## Exercise prompt
Copy the whole listing below exactly, with nothing left out.

## Data provided

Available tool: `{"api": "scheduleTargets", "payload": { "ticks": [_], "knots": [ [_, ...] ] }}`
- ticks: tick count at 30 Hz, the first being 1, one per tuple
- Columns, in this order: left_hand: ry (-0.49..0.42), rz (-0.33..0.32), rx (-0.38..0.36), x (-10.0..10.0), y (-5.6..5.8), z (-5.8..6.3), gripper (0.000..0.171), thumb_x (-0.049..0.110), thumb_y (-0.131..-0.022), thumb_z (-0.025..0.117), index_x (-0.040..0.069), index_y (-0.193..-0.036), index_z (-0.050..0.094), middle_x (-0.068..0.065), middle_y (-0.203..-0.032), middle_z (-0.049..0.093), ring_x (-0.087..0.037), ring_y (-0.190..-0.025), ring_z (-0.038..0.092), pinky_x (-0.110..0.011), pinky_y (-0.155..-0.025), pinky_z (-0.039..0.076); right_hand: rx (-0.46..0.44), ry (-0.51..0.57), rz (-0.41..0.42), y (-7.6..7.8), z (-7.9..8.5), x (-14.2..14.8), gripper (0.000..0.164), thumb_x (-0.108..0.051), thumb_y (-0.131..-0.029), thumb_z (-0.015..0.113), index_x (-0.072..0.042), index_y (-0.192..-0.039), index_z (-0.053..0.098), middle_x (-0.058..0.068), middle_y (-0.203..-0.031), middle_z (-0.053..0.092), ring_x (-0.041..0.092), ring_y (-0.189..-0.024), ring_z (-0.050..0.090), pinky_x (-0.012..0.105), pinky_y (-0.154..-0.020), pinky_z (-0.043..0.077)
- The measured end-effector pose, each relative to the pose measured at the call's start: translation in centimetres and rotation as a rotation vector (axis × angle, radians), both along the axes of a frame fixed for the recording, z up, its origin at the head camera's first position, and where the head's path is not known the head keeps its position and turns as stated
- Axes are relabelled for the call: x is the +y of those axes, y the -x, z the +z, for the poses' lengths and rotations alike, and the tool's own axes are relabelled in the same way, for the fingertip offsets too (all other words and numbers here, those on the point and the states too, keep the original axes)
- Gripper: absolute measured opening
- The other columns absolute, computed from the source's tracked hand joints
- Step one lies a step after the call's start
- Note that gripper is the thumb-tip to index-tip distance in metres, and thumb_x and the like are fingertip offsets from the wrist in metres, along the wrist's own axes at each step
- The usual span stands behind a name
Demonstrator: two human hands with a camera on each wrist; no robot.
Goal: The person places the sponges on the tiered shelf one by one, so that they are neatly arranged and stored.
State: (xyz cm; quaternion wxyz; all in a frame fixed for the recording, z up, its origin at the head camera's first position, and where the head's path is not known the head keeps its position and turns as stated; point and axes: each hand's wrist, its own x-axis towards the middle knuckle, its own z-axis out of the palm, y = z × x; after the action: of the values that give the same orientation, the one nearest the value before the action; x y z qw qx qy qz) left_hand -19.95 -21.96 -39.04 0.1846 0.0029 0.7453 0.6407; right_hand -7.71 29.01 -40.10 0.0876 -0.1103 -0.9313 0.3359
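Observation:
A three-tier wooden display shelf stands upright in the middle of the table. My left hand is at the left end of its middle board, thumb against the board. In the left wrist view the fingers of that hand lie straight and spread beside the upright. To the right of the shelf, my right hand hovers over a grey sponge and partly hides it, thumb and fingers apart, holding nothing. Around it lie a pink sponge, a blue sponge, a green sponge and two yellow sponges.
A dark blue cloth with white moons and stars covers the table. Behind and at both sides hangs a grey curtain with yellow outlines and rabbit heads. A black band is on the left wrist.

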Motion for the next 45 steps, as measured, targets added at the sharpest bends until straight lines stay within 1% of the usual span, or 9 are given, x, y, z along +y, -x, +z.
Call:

## Written response
Available tool: `{"api": "scheduleTargets", "payload": { "ticks": [_], "knots": [ [_, ...] ] }}`
- ticks: tick count at 30 Hz, the first being 1, one per tuple
- Columns, in this order: left_hand: ry (-0.49..0.42), rz (-0.33..0.32), rx (-0.38..0.36), x (-10.0..10.0), y (-5.6..5.8), z (-5.8..6.3), gripper (0.000..0.171), thumb_x (-0.049..0.110), thumb_y (-0.131..-0.022), thumb_z (-0.025..0.117), index_x (-0.040..0.069), index_y (-0.193..-0.036), index_z (-0.050..0.094), middle_x (-0.068..0.065), middle_y (-0.203..-0.032), middle_z (-0.049..0.093), ring_x (-0.087..0.037), ring_y (-0.190..-0.025), ring_z (-0.038..0.092), pinky_x (-0.110..0.011), pinky_y (-0.155..-0.025), pinky_z (-0.039..0.076); right_hand: rx (-0.46..0.44), ry (-0.51..0.57), rz (-0.41..0.42), y (-7.6..7.8), z (-7.9..8.5), x (-14.2..14.8), gripper (0.000..0.164), thumb_x (-0.108..0.051), thumb_y (-0.131..-0.029), thumb_z (-0.015..0.113), index_x (-0.072..0.042), index_y (-0.192..-0.039), index_z (-0.053..0.098), middle_x (-0.058..0.068), middle_y (-0.203..-0.031), middle_z (-0.053..0.092), ring_x (-0.041..0.092), ring_y (-0.189..-0.024), ring_z (-0.050..0.090), pinky_x (-0.012..0.105), pinky_y (-0.154..-0.020), pinky_z (-0.043..0.077)
- The measured end-effector pose, each relative to the pose measured at the call's start: translation in centimetres and rotation as a rotation vector (axis × angle, radians), both along the axes of a frame fixed for the recording, z up, its origin at the head camera's first position, and where the head's path is not known the head keeps its position and turns as stated
- Axes are relabelled for the call: x is the +y of those axes, y the -x, z the +z, for the poses' lengths and rotations alike, and the tool's own axes are relabelled in the same way, for the fingertip offsets too (all other words and numbers here, those on the point and the states too, keep the original axes)
- Gripper: absolute measured opening
- The other columns absolute, computed from the source's tracked hand joints
- Step one lies a step after the call's start
- Note that gripper is the thumb-tip to index-tip distance in metres, and thumb_x and the like are fingertip offsets from the wrist in metres, along the wrist's own axes at each step
- The usual span stands behind a name
Demonstrator: two human hands with a camera on each wrist; no robot.
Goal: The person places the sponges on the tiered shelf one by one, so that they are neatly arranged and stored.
State: (xyz cm; quaternion wxyz; all in a frame fixed for the recording, z up, its origin at the head camera's first position, and where the head's path is not known the head keeps its position and turns as stated; point and axes: each hand's wrist, its own x-axis towards the middle knuckle, its own z-axis out of the palm, y = z × x; after the action: of the values that give the same orientation, the one nearest the value before the action; x y z qw qx qy qz) left_hand -19.95 -21.96 -39.04 0.1846 0.0029 0.7453 0.6407; right_hand -7.71 29.01 -40.10 0.0876 -0.1103 -0.9313 0.3359
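Observation:
A three-tier wooden display shelf stands upright in the middle of the table. My left hand is at the left end of its middle board, thumb against the board. In the left wrist view the fingers of that hand lie straight and spread beside the upright. To the right of the shelf, my right hand hovers over a grey sponge and partly hides it, thumb and fingers apart, holding nothing. Around it lie a pink sponge, a blue sponge, a green sponge and two yellow sponges.
A dark blue cloth with white moons and stars covers the table. Behind and at both sides hangs a grey curtain with yellow outlines and rabbit heads. A black band is on the left wrist.
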
Motion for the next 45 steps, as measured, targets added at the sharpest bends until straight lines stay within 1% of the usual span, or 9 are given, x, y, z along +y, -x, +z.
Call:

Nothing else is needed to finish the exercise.